**Task objective**. Check each line of the listing for the string "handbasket", then state how many lines have it. Only the number is wanted.

**Supplied data**.
☆ ☆ ☆ ☆ ☆ ☆ ☆

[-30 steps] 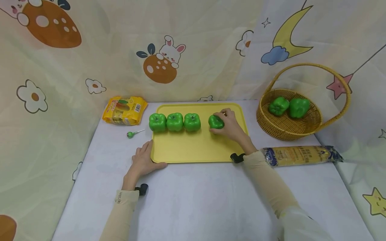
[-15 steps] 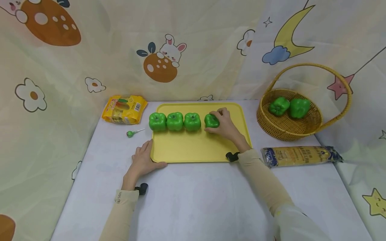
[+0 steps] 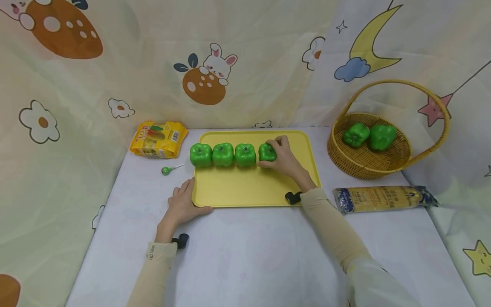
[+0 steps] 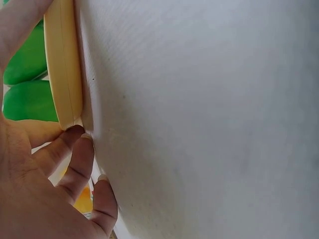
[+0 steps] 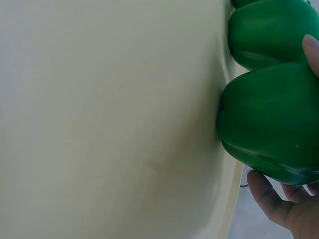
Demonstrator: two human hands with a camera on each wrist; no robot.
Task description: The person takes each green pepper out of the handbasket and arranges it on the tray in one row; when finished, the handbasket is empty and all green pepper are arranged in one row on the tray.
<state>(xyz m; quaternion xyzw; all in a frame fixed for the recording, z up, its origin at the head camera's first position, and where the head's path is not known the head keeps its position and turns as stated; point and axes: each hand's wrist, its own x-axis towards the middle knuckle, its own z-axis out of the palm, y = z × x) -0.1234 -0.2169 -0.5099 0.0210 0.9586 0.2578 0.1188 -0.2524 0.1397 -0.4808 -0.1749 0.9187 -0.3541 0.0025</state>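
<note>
My right hand [image 3: 287,161] grips a green bell pepper [image 3: 266,152] by its sides, over the right part of the yellow tray [image 3: 238,187]. In the right wrist view this pepper [image 5: 271,122] is close to the tray surface, beside another bell pepper [image 5: 274,32]. Three more bell peppers stand in a row on the tray's left half, the nearest bell pepper [image 3: 245,154] just left of the held one. My left hand [image 3: 182,207] rests at the tray's front left corner, fingers along its side and thumb along the front edge. The left wrist view shows fingertips touching the tray rim [image 4: 65,64].
A wicker basket [image 3: 354,166] with two green peppers stands at the right back. Before it lies a long yellow and blue packet [image 3: 383,199]. At the left are a yellow mango-print bag [image 3: 159,140] and a green lollipop [image 3: 166,170]. Printed cloth hangs behind.
My right hand has moved left with the bell pepper, narrowing the gap to the row of three. My left hand stays at the tray corner.
</note>
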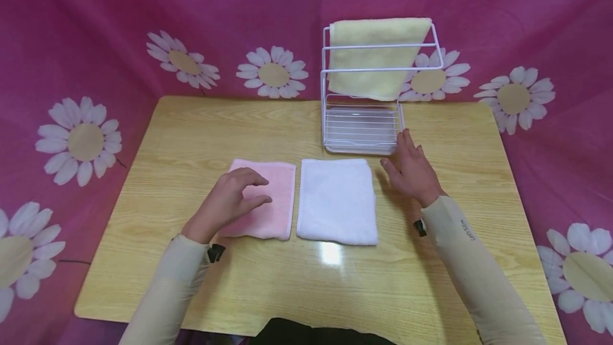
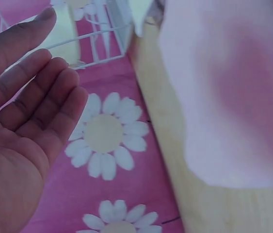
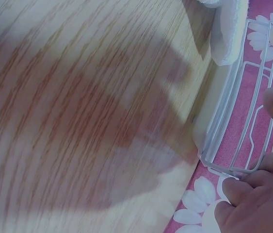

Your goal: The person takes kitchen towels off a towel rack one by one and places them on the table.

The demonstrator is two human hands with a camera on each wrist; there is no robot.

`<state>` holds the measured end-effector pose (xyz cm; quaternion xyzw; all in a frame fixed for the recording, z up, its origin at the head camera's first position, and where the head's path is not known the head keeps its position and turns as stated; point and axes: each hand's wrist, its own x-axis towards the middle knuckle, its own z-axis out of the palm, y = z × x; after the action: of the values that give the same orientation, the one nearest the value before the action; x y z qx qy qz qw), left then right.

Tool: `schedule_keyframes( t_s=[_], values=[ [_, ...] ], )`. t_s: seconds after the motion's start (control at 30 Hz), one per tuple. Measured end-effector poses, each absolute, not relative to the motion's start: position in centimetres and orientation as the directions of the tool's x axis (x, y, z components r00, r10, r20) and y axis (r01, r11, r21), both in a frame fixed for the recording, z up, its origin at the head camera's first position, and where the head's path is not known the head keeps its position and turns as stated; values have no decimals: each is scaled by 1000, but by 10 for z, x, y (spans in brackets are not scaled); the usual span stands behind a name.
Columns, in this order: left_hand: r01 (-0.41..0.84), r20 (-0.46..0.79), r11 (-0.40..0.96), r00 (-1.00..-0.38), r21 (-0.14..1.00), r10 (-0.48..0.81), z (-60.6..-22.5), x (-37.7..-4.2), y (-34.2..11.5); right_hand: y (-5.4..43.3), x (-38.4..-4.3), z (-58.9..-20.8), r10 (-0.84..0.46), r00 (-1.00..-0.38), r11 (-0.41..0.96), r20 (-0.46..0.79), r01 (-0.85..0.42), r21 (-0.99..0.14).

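A folded pink towel (image 1: 275, 212) lies flat on the table, and my left hand (image 1: 231, 198) hovers over its left part, thumb and fingers apart with nothing between them. In the left wrist view that hand (image 2: 29, 111) shows its bare palm and loosely bent fingers. Beside the pink towel lies a folded white towel (image 1: 337, 201). Behind them a white wire rack (image 1: 323, 116) stands with a yellow towel (image 1: 373, 57) draped over its upper bars. My right hand (image 1: 415, 172) has its fingers extended, fingertips right at the rack's front right corner.
Under the rack's wire shelf sits a pale tray (image 1: 361, 148). The wooden table (image 1: 311, 286) has its far edge against a pink curtain (image 1: 230, 4) printed with white daisies, which also closes in both sides.
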<state>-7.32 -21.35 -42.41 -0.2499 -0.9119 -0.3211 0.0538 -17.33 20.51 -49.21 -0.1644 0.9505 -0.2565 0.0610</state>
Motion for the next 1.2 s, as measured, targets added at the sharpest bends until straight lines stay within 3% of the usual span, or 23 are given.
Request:
schedule_keyframes(
  t_s=[0.57,1.03,1.2],
  values=[
    [600,426,608,-799,520,424,-375,-118,-181,206,-173,-488,-336,-940,829,-64,-263,-494],
    [717,625,538,-677,444,387,-335,-154,-157,207,-175,-492,-341,-940,823,-26,-285,-491],
    [733,645,533,-657,423,391,-325,-169,-146,206,-175,-493,-336,-941,831,-37,-277,-482]
  ],
)
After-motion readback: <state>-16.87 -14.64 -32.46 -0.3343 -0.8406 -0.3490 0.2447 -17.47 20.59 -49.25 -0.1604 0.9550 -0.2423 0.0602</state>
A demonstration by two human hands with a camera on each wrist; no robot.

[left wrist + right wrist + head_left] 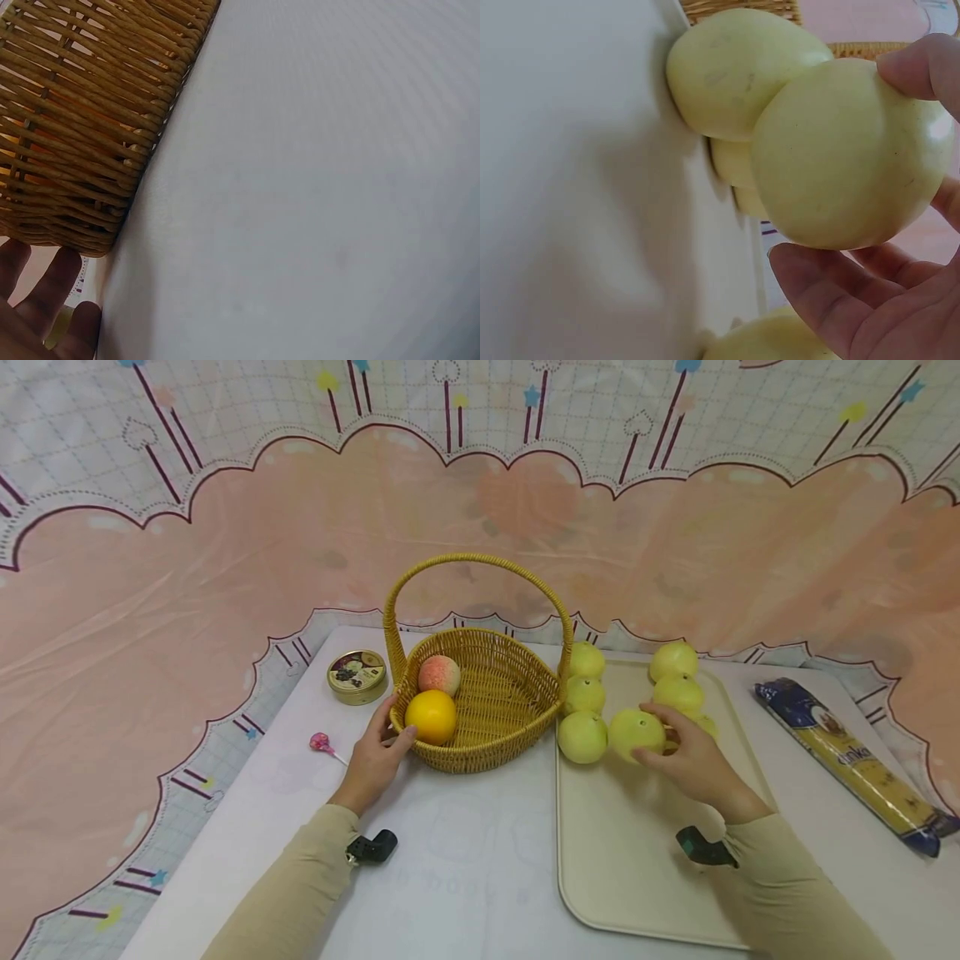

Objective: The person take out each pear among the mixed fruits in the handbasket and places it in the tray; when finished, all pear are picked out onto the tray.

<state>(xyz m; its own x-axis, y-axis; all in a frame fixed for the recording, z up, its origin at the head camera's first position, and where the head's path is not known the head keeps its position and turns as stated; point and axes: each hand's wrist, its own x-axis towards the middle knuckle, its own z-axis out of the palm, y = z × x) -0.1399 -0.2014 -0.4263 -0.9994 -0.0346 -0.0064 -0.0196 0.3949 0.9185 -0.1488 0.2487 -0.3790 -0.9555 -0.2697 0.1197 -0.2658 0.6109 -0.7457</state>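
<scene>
My right hand [693, 760] holds a pale yellow-green apple [637, 735] between thumb and fingers, above the beige tray [637, 860]. In the right wrist view this apple [847, 157] overlaps another apple [735, 75] behind it. A woven wicker basket [480, 758] with a tall arched handle stands left of the tray. Inside it are an orange [431, 717] and a peach [439, 676]. My left hand [375, 764] grips the basket's left side, thumb at the rim; its fingertips touch the wicker [82, 150] in the left wrist view.
Several apples line the tray's left edge [582, 737] and right side [673, 661]. A round tin [357, 677] and a pink-wrapped lollipop [322, 742] lie left of the basket. At the far right lies a long yellow-and-blue packet [855, 764]. A patterned cloth [480, 518] hangs behind the table.
</scene>
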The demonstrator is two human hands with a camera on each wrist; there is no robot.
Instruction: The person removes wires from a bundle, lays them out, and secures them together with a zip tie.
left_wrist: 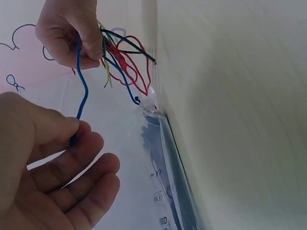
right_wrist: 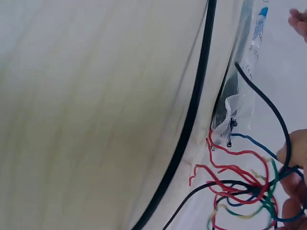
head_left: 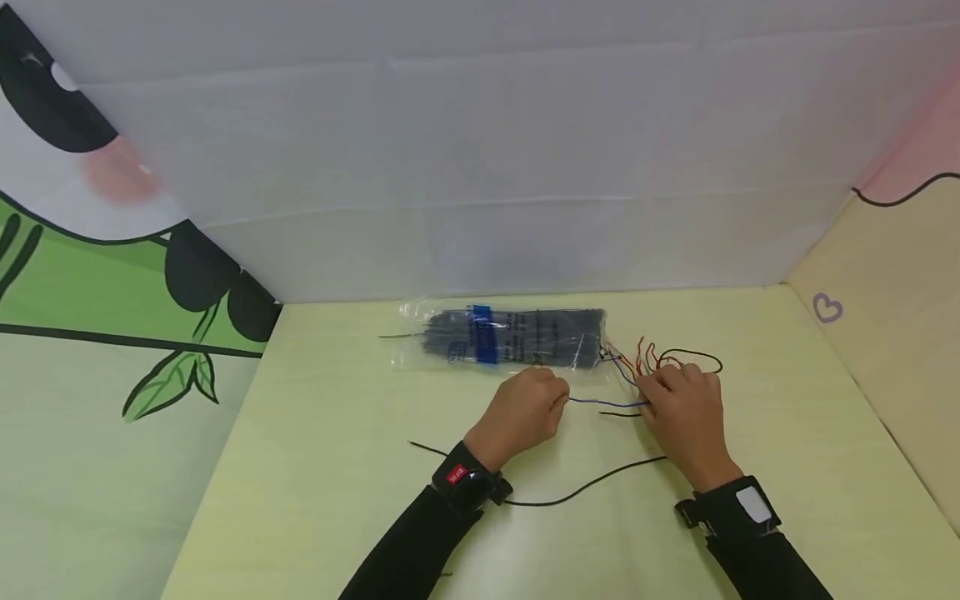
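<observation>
My left hand (head_left: 525, 408) pinches one end of a blue wire (left_wrist: 85, 93) between thumb and index finger, its other fingers loosely bent. To the right, my right hand (head_left: 684, 421) grips the same blue wire, which runs as a short span between the two hands. A tangle of thin red wires (right_wrist: 242, 153), with green, yellow, blue and black ones among them, gathers at the right hand's fingers. Beneath both forearms, a long black cable (head_left: 577, 497) stretches across the table; part of it is hidden behind the left wrist.
Behind the hands lies a clear plastic bag of black cable ties (head_left: 540, 329) with a blue label (head_left: 483, 333). The pale table (head_left: 315, 500) meets a white back wall (head_left: 487, 167); printed panels stand at both sides.
</observation>
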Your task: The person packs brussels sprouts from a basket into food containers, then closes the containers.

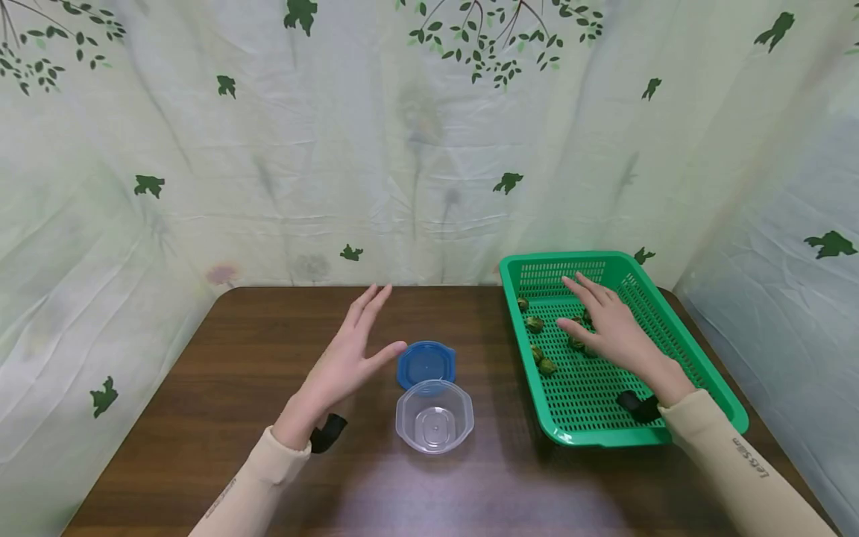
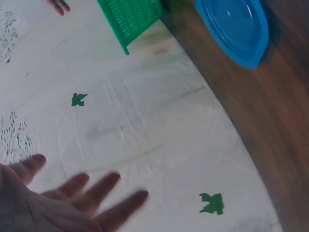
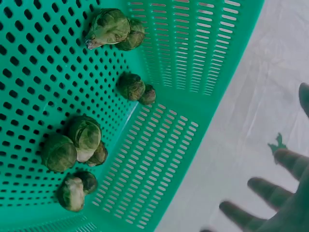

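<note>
My left hand (image 1: pixel 349 358) is raised over the table, left of a clear plastic container (image 1: pixel 435 418) and its blue lid (image 1: pixel 426 363); its fingers are extended and nothing is in it. The container stands uncovered, with the lid lying just behind it. My right hand (image 1: pixel 607 328), fingers spread and holding nothing, hovers over a green plastic basket (image 1: pixel 577 438). Several Brussels sprouts (image 3: pixel 85 137) lie on the basket's perforated floor, in small groups in the right wrist view. In the head view the right hand hides part of them.
The brown wooden table (image 1: pixel 241 388) meets a pale curtain (image 1: pixel 376 149) printed with green leaves at its back edge. More curtain hangs at both sides. The basket's raised walls surround the sprouts, and it takes up the table's right end. Black straps sit at both wrists.
</note>
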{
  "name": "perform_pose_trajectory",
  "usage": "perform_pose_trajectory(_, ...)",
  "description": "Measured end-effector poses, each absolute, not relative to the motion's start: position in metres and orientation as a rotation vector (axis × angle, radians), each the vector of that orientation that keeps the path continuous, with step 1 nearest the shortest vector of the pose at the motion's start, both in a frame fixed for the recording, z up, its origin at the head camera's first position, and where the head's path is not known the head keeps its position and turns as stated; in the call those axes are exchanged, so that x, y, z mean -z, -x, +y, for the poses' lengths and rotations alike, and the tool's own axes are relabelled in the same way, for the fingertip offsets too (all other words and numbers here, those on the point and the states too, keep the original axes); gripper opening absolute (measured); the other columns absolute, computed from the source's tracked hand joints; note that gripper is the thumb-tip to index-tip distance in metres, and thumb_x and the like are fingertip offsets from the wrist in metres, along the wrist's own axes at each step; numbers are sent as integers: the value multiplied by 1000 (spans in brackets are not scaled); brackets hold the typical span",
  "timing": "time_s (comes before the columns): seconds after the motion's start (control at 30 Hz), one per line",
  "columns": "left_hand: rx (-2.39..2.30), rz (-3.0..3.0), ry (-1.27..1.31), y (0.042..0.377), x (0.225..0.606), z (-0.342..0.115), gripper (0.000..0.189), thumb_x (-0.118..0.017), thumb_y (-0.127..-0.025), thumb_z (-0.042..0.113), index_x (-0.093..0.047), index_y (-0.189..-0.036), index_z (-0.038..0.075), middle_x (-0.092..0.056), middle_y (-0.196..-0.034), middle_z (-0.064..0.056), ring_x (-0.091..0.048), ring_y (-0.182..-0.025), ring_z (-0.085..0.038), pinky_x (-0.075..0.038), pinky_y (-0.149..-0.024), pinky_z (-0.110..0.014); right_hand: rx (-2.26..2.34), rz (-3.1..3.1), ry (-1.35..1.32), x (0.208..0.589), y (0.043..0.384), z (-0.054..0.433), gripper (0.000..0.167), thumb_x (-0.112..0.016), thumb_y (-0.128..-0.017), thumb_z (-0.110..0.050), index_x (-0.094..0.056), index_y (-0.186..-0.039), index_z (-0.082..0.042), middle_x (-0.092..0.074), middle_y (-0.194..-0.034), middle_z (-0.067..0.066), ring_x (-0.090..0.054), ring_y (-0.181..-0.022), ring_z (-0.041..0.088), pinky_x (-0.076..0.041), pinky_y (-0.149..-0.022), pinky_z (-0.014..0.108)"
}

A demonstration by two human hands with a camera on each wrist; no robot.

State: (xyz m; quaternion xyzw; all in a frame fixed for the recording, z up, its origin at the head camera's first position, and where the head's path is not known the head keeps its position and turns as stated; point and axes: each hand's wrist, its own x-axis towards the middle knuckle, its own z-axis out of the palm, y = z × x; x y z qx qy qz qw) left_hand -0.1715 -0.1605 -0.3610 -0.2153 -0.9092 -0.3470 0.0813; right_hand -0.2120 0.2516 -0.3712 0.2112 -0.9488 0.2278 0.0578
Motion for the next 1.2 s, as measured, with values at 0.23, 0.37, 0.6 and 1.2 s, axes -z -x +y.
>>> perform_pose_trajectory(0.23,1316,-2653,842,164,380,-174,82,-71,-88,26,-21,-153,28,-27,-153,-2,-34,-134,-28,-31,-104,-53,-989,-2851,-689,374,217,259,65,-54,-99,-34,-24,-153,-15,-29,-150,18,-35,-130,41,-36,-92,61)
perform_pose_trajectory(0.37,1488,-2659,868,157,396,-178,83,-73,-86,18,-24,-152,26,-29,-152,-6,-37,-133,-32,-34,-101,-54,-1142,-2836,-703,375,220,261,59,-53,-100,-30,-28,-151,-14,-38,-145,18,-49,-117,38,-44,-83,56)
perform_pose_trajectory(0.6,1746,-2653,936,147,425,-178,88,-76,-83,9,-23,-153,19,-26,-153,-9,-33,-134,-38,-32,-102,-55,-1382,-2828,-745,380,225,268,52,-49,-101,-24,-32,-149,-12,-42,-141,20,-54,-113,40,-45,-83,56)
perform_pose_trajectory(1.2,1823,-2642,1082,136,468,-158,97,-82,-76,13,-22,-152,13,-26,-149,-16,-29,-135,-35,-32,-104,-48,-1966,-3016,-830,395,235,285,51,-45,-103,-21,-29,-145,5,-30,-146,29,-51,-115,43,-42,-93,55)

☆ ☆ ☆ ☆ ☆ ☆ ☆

**Solution**. 2